PHON-130 — Acoustic Analysis /dev/acoustic — Implementation Plan¶
For agentic workers: REQUIRED SUB-SKILL: Use superpowers:subagent-driven-development. Steps use checkbox (
- [ ]) syntax.
Goal: A /dev/acoustic dev page (Model #4) that extracts F1–F3 + F0 + duration from a vowel production via Parselmouth and overlays Hillenbrand percentile bands by target-vowel × speaker-group. Dev/validation surface, NOT the product.
Architecture: phonolex_audio gains a Parselmouth /acoustic endpoint (local Python); a build step turns Hillenbrand vowdata.dat into a bundled hillenbrandNorms.json; the Worker proxies extraction + computes the percentile in-TS (pinned to Python); an AcousticViewer dev page mirrors PronunciationViewer.
Tech Stack: Python (Parselmouth/Praat, the new dep), TypeScript (Workers overlay + route, React dev page), Vitest, pytest.
Spec: docs/superpowers/specs/2026-06-05-phon-130-acoustic-analysis-dev-page-design.md.

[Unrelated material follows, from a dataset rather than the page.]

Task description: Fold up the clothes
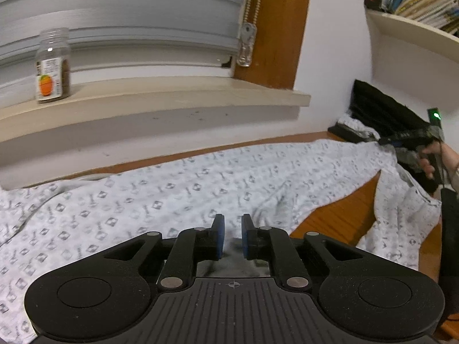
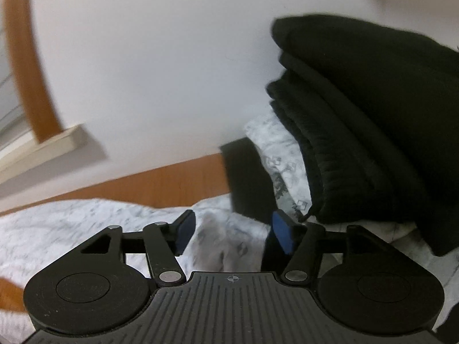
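A white garment with a small grey pattern [image 1: 178, 189] lies spread over the wooden table [image 1: 338, 218]. Its far right corner reaches the black stack. My left gripper [image 1: 232, 220] is low over the cloth's near part. Its blue pads [image 1: 219, 236] stand a narrow gap apart, with shaded cloth showing between them and nothing pinched. My right gripper [image 2: 233, 220] stands open and wide at the garment's right end [image 2: 223, 243]. A bunched ridge of cloth lies loose between its pads [image 2: 282, 233]. A person's hand [image 1: 430, 160] holds that gripper at the right edge of the left wrist view.
A stack of folded black clothes [image 2: 373, 114] sits on patterned cloth at the table's far right, against the wall, with a flat dark item [image 2: 243, 177] beside it. A clear jar [image 1: 53, 66] stands on the windowsill. A bookshelf [image 1: 416, 3] hangs above right.
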`<state>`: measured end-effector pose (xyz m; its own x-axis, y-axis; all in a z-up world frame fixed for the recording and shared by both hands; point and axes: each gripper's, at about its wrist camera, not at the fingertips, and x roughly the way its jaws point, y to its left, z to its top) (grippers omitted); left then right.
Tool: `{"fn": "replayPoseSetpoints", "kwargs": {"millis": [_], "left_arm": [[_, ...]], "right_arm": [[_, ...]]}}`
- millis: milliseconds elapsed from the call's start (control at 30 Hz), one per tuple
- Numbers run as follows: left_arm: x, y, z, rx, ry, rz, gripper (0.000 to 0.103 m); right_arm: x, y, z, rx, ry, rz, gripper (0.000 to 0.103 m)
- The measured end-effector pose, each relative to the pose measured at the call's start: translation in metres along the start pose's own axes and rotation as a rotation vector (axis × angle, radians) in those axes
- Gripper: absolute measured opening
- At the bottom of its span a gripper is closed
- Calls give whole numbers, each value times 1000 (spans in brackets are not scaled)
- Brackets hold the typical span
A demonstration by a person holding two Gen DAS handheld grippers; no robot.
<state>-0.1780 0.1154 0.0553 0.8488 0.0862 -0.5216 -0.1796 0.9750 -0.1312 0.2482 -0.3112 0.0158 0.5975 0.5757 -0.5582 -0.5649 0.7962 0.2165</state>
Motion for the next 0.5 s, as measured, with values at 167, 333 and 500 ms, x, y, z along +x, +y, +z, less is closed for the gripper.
{"fn": "replayPoseSetpoints", "kwargs": {"millis": [167, 333, 500], "left_arm": [[7, -8, -3, 12, 8, -5, 12], [9, -7, -5, 15, 8, 1, 12], [9, -2, -2, 3, 9, -2, 12]], "right_arm": [[9, 5, -5, 4, 31, 19, 22], [-49, 9, -13, -12, -273, 124, 13], [-64, 7, -28, -63, -228, 69, 15]]}}
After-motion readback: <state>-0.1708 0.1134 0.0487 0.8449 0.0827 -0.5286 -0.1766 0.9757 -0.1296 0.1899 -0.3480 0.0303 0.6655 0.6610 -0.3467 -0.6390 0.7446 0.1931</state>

Branch: research/phon-130-acoustic-analysis.
File Structure¶
research/2026-06-05-phon-130-acoustic/build_hillenbrand_norms.py— parsevowdata.dat→hillenbrandNorms.json.packages/web/workers/src/config/hillenbrandNorms.json— bundled norm distributions (committed; Tier A).packages/web/workers/src/lib/acousticOverlay.ts— percentile of a value vs a sorted norm array.packages/web/workers/src/routes/audio.ts—POST /api/audio/acoustic(proxy + overlay).packages/audio/src/phonolex_audio/acoustic.py— Parselmouth extraction.packages/audio/src/phonolex_audio/server.py—POST /acoustic.packages/audio/pyproject.toml— addpraat-parselmouth.packages/web/frontend/src/services/acousticApi.ts—analyzeAcoustic().packages/web/frontend/src/components/tools/AcousticViewer.tsx(+ test) — the dev page.packages/web/frontend/src/main.tsx—/dev/acousticroute.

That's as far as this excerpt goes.